Związek zawodowy Unite reprezentuje aż 50 000 kierowców w Wielkiej Brytanii pracujących dla największych supermarketów jak Tesco czy Sainsbury’s. Jednak związkom takim zabrania się organizowania krajowych strajków zgodnie jeszcze z zasadami obowiązującymi za rządów Margaret Thatcher. Jednak Adrian Jones z Unite zasygnalizował, że związek szuka sposobu na obejście tego prawa i zorganizowanie strajku tej zimy.
- Przeczytaj też: Wydano zaledwie 20 wiz dla kierowców ciężarówek spoza UK, a zainteresowanie jest niewielkie
Strajk kierowców ciężarówek w UK
– Teraz rozważamy skoordynowane strajki przed styczniem, jeśli nie otrzymamy zobowiązań, na których nam zależy, od rządu i pracodawców. Nie unikniemy tego. Oczywiście obecna słabość łańcucha dostaw jest dla nas szansą. Nasi członkowie są teraz za kierownicą. Oni mają moc. Dlatego są bardziej pewni siebie i odważni w swoich wymaganiach. Kierowcy ciężarówek to krew w ciele naszej gospodarki. Nie zawahamy się odciąć dostaw, jeśli rząd i pracodawcy odmówią zrobienia tego, co konieczne – zagroził Jones.

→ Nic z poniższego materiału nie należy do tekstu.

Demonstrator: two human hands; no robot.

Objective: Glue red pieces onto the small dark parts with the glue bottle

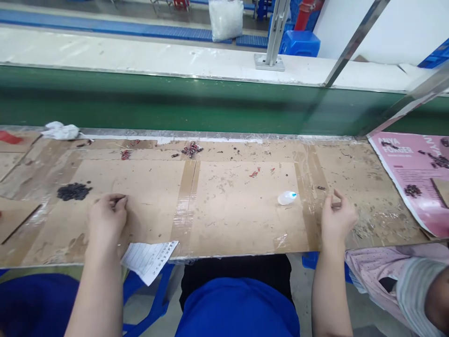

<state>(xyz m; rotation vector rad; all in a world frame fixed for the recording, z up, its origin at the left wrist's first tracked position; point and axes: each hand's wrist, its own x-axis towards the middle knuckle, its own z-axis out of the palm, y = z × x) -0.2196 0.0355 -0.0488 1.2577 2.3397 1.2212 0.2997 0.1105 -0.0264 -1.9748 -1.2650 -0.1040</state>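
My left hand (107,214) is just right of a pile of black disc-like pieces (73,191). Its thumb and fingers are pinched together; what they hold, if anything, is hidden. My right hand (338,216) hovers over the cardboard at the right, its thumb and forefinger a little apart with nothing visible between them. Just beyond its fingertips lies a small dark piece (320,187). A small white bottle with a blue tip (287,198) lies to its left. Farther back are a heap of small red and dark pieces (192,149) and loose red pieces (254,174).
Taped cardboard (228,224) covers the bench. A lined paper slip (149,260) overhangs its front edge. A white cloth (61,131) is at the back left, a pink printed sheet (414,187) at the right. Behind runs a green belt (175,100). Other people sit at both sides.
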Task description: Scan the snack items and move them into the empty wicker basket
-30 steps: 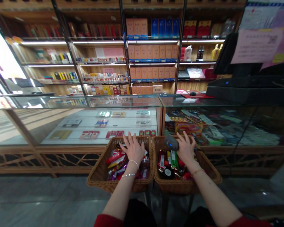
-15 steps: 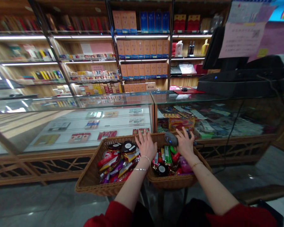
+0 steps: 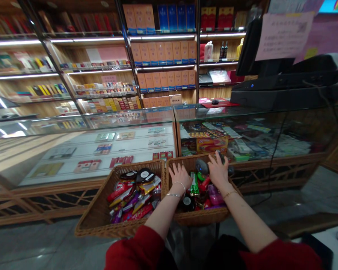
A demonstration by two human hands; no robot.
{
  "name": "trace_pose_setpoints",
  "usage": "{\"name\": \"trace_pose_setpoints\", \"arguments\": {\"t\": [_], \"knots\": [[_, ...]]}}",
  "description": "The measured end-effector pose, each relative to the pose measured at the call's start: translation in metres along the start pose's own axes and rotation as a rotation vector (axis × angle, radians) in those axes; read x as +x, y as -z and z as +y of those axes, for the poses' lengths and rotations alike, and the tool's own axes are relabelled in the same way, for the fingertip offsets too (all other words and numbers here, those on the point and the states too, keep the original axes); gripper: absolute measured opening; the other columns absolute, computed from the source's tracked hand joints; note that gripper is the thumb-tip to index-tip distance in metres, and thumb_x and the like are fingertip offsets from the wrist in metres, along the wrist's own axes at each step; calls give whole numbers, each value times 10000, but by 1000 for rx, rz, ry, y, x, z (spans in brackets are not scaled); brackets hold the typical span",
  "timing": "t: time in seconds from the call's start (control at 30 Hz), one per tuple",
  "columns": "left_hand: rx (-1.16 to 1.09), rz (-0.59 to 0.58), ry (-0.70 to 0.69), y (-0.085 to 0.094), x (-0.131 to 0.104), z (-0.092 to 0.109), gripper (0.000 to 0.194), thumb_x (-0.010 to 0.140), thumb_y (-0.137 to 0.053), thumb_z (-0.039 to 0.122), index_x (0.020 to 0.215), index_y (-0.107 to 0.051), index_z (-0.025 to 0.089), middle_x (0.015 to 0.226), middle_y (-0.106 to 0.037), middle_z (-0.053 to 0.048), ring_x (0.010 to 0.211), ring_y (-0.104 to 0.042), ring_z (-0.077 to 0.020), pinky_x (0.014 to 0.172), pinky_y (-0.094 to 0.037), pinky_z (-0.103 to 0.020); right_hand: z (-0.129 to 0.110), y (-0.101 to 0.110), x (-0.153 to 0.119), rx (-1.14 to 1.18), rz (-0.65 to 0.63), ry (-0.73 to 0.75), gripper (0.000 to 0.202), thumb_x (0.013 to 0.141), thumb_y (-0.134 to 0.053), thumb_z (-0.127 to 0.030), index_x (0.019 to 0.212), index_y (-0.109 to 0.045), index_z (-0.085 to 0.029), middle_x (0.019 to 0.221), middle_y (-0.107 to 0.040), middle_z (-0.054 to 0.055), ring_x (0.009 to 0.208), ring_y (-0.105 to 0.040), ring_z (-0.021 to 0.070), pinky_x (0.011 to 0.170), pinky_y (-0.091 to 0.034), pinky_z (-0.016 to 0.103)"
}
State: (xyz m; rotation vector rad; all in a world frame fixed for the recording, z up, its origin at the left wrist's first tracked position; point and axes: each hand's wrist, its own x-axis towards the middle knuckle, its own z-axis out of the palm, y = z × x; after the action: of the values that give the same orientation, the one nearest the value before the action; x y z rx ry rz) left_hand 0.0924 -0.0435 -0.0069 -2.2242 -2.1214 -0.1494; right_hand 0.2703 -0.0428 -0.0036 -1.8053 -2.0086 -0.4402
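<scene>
My right hand [image 3: 218, 172] is wrapped around a dark grey barcode scanner [image 3: 202, 167] with a small blue light, its head pointing left above the right wicker basket [image 3: 205, 218]. My left hand [image 3: 180, 176] reaches into the left side of that basket, fingers spread and palm down. Whether it touches the packets under it is hidden. A green packet [image 3: 194, 184], a dark round pack with a white label [image 3: 188, 203] and a purple pack [image 3: 215, 194] lie in this basket. The left wicker basket [image 3: 86, 217] adjoins it, holding several colourful packets [image 3: 133, 200] and dark round packs [image 3: 145, 175].
A glass display counter [image 3: 141, 116] stands just beyond the baskets, with boxes inside. On its right side sit a monitor [image 3: 249, 48] and a black base unit [image 3: 267, 98]. A cable [image 3: 278, 146] hangs down. Stocked shelves [image 3: 163, 67] line the back wall.
My left hand has moved from the gap between the baskets into the right basket. My right hand keeps hold of the scanner. The view has shifted slightly.
</scene>
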Motion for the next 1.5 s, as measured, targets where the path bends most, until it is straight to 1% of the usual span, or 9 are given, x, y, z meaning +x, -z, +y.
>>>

Problemy z dostawami na święta
Rzecznik Ministerstwa Transportu powiedział „The Telegraph”, że związki zawodowe kierowców ciężarówek grożą „przetrzymywaniem dostaw na Boże Narodzenie” i dodał, że każdy masowy strajk „zaszkodziłby pracy prowadzonej w celu przywrócenia dostaw o tej ważnej porze roku”.
Groźby dotyczące strajków potęgują obawy związane z problemami z dostawami świątecznymi. Kryzys pogłębia także trudna sytuacja w brytyjskich portach – obecnie kontenery transportowe pełne są importowanych towarów, takich jak np. zabawki. Nie można ich jednak dostarczyć, gdyż nie ma wystarczającej liczby kierowców.
Dziś rano minister transportu, Grant Shapps powiedział, że porty nadal działają, „chociaż pod zwiększoną presją”. Zapewnił jednak mieszkańców Wysp, że dotrą do nich prezenty na święta.